— Your task —
Output the listing verbatim, leaving out every picture.
(Beginning of Stored data)
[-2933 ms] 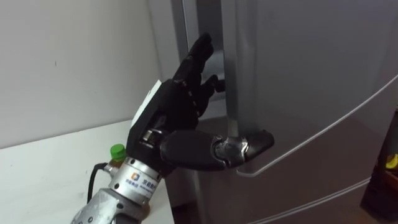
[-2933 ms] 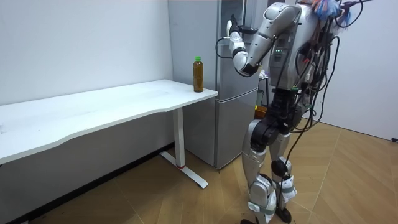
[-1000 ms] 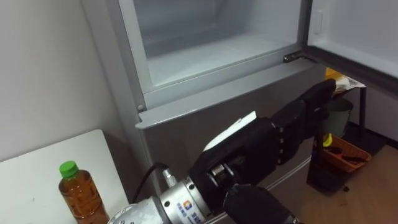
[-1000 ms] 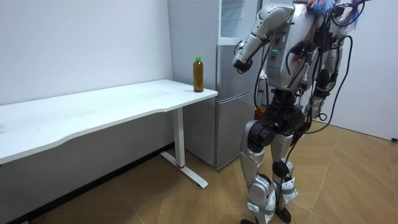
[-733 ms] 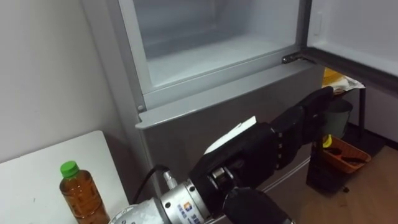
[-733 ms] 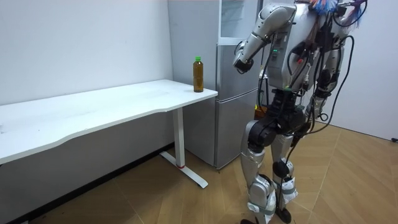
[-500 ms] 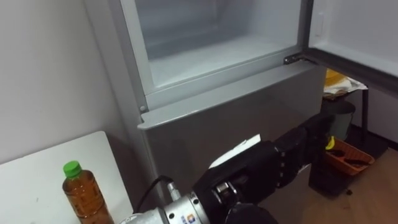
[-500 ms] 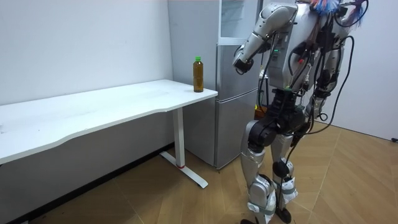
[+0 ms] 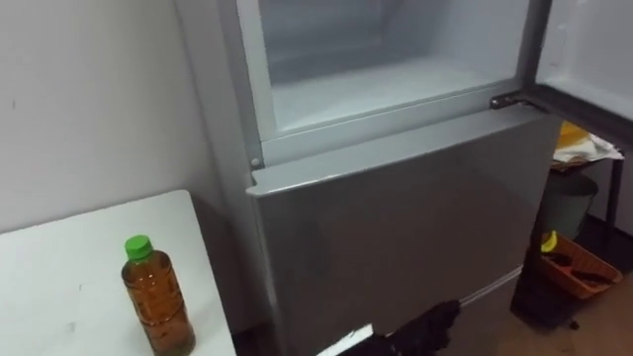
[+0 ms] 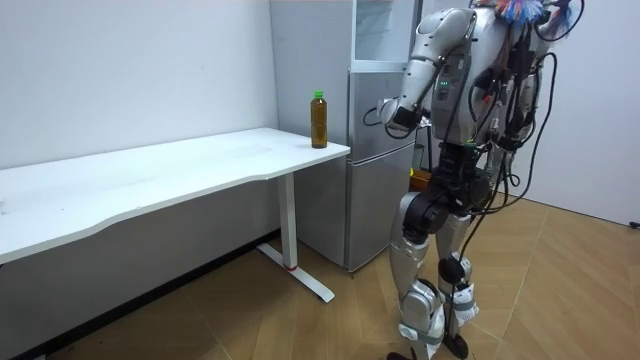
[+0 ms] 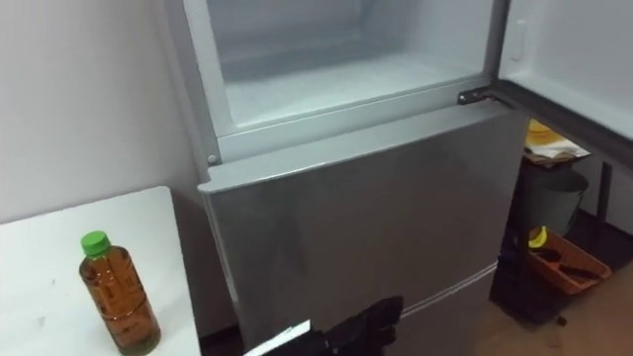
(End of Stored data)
— Reply to the task —
[-2933 ms] 
[-2933 ms] 
[-1000 ms] 
[-1000 ms] 
[-733 ms] 
[-733 ms] 
[-500 ms] 
[-500 ms] 
[+0 ms] 
[+0 ms] 
[+0 ms] 

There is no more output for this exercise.